8 thoughts on “Free-for-all

  1. Thanks for the enlightenment, I didn’t know “Freedom of Speech” was an American law, not Canadian. In a free society, we should have the right to sit/stand and debate any issue and not just run off at the mouth about anything we think will draw a crowd or pay big bucks.

  2. BJ Vandale refers to “freedom of speech” as an american “law” wheras JD calls it a “concept”; the two are not synononamys, so will yu give me the facts of which is correct
    moving on to other things, that I wiould like to get JDs take on the buz words “moving forward” and what “progress” really means

    1. The American “concept” of freedom of speech is enshrined as a “law” in their Constitution (the 1st Amendment.) The Canadian “concept” of freedom of speech which we think is the same as the Americans is not. The Canadian Charter of Rights and Freedoms says Canadians have:
      (b) freedom of thought, belief, opinion and expression, including freedom of the press and other media of communication;

      However, there are several Canadian laws which limit our freedom of expression. Concept and law are not synonymous but in the American case the concept has been protected by law.

  3. My problem is with the term “racism” (i.e. no one who’s really thought about it can still say that “race” means much of anything). When discussions that have to do with race, or culture, as I prefer, are immediately termed racist, then discussion ends–one of the unintentional? consequences of identity politics. Yuk!

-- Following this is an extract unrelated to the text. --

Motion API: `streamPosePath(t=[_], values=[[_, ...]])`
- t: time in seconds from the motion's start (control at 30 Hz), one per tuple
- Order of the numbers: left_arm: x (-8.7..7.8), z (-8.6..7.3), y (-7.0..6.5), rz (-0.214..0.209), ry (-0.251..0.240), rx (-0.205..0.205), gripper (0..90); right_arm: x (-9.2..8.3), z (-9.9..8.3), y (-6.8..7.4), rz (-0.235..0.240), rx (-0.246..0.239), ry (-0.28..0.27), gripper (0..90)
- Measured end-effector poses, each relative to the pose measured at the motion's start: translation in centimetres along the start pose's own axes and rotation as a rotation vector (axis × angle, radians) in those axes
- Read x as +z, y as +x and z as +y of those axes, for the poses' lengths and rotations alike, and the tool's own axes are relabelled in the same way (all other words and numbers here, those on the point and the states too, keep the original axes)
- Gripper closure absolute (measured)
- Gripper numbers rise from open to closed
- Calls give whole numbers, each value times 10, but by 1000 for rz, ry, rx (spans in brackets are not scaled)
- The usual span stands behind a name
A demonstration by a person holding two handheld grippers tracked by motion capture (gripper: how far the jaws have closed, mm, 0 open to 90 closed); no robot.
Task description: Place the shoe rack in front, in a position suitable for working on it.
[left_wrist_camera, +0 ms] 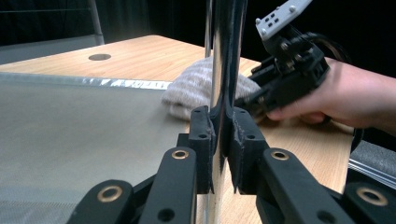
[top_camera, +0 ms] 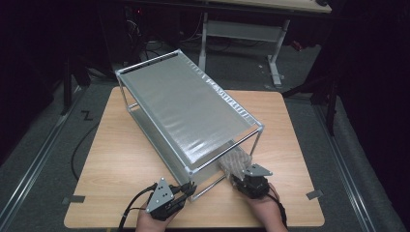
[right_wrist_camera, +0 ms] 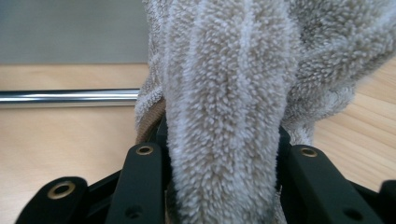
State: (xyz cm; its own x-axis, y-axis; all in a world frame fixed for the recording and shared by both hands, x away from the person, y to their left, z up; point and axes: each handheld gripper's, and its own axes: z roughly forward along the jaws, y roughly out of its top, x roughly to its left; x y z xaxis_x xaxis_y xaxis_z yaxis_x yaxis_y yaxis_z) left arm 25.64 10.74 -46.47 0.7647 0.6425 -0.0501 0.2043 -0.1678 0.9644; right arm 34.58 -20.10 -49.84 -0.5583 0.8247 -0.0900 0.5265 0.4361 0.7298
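Note:
A two-tier metal rack (top_camera: pixel 186 108) with grey mesh shelves stands slanted across the wooden table. My left gripper (top_camera: pixel 186 189) is shut on the rack's chrome corner post (left_wrist_camera: pixel 223 70) at the near corner; both pads clamp the post in the left gripper view. A beige ribbed towel (top_camera: pixel 236 162) lies at the rack's near right end, by the lower shelf. My right gripper (top_camera: pixel 241 180) is shut on the towel (right_wrist_camera: pixel 224 116), whose thick fold bulges up between the jaws. The left gripper view shows the towel (left_wrist_camera: pixel 196 86) and the right gripper (left_wrist_camera: pixel 257 100) behind the post.
The wooden table (top_camera: pixel 121 159) has bare board left of the rack and along the near edge. A chrome rail (right_wrist_camera: pixel 70 96) of the rack runs level just beyond the towel. Tape marks sit at the table's near corners (top_camera: pixel 73 199). A desk frame (top_camera: pixel 270 34) stands behind.

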Motion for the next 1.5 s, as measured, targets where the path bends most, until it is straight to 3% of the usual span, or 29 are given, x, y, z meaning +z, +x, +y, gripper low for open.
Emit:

    1. I must confess I have only read at Ms. Blatchford’s book Helpless but calling her a “racist” is way out of line. Interestingly enough at least 2 of the bike lock protesters said they’d hadn’t read the book

  4. Keep in mind that the lefties, the Progressives, the National Socialist Democratic Party (Nazi) are the ones that kill their own. For the good of society (as they see it), don’t ya’ know!!!

  5. WD,
    You wrote: “…Freedom of Speech is an American concept …”

    You must be a fan of Dean Steacy (CHRC investigator) for he said exactly that in defending his discredited “investigations” of CHRC targets.

    You, and he, couldn’t be more wrong. The concept of free speech dates back millennia to ancient Greece and perhaps before. For example:

    Socrates at his trial: ‘If you offered to let me off this time on condition I am not any longer to speak my mind… I should say to you, “Men of Athens, I shall obey the Gods rather than you.”‘

    Then there’s British law and tradition with the Magna Carta being a significant milestone leading to the English Bill of Rights, etc. all of which underpin Canadian legal traditions and system of justice;

    Voltaire: ‘I detest what you write, but I would give my life to make it possible for you to continue to write.’

    From the French Revolution, ‘The Declaration of the Rights of Man’

    John Stewart Mill’s ‘On Liberty’

    So, the Americans hardly invented free speech. But they are arguably one its greatest defenders. They live up to their constitution. Canadian freedom of speech, on the other hand, is rather shriveled in comparison. Our Charter of Rights grants freedom of expression as a “fundamental” right which Section 13 of our “Human Rights” Act then effectively diminishes. Our various “Human Rights” Commissions and Tribunals make a mockery of the concept.

    I certainly agree with you that open debate needs to be protected from the mob. But that’s part and parcel of defending freedom of speech for all of us. If you haven’t done so already, I highly recommend watching all seven parts of the Steyn/Levant testimony. It’s well worth the time.

    1. I am not of fan of Steacy, all I’m saying is he did state a fact. The American concept of Free Speech is enshrined in their Constitution (the 1st Amendment) and it cannot be abridged. Whereas, we Canadians may think we have the same rights, but we don’t. The Charter of Rights and Freedoms says
      (b) freedom of thought, belief, opinion and expression, including freedom of the press and other media of communication;

      It doesn’t say that government cannot put limits on our freedom, which they have already done. We have to keep the debate open first, in order to legally claw our rights back. Your examples are part of our tradition but in 21st century Canada they have no legal standing. Levant and Steyn are doing a good job but the real fight is in the courts.